Problem to work on => Work through the lines below and count those holding "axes"; reply with the number only.

Dataset extract =>
==*==

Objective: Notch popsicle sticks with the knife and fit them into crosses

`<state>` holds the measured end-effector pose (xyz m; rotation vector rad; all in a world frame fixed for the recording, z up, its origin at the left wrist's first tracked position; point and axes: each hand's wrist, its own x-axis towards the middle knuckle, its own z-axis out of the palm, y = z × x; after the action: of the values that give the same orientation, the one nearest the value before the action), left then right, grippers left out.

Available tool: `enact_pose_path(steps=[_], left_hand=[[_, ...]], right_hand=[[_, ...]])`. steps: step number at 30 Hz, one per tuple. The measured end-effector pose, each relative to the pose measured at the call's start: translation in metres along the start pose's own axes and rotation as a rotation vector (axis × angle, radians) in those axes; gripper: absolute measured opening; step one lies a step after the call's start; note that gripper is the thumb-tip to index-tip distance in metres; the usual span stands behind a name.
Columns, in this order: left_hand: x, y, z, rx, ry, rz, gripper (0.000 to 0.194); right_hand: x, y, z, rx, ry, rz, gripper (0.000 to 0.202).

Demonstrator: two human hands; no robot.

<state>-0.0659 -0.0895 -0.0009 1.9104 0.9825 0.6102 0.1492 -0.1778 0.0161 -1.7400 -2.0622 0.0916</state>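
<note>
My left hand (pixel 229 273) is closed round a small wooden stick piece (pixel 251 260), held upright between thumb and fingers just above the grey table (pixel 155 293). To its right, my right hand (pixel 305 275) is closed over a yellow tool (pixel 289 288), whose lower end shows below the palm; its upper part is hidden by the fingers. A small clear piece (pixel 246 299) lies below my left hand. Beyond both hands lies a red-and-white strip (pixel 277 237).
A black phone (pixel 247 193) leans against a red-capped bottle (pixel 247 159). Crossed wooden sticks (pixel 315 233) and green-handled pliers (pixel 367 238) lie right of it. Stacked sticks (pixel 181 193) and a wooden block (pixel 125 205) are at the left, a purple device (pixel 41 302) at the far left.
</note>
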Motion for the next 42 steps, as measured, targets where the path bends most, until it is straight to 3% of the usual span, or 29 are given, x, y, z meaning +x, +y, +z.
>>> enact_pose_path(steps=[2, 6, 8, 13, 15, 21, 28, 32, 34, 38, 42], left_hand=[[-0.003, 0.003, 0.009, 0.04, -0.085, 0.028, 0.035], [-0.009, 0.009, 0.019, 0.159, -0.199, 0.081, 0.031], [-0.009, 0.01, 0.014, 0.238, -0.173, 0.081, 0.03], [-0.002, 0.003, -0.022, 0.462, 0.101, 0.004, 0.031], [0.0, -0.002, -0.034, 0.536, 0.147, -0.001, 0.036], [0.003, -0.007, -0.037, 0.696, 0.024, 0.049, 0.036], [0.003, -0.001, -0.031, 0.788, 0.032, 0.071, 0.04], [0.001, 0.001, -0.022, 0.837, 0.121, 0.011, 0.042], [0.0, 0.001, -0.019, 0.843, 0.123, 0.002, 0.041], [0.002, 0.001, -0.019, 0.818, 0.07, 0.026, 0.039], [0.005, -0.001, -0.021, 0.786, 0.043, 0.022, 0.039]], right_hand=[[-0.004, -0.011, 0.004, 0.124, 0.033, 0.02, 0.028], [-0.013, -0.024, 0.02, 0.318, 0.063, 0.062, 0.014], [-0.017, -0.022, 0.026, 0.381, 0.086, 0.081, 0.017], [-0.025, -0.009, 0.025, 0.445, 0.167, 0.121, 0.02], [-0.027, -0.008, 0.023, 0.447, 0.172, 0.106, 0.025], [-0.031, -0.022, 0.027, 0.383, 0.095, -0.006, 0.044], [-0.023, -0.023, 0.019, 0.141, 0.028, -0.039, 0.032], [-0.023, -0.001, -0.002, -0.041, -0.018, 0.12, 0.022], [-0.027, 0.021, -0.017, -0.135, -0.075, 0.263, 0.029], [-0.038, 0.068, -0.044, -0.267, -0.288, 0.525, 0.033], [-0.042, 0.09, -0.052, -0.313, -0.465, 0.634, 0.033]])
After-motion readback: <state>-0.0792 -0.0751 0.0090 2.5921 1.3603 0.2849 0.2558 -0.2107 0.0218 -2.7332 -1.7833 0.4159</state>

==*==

Result => 2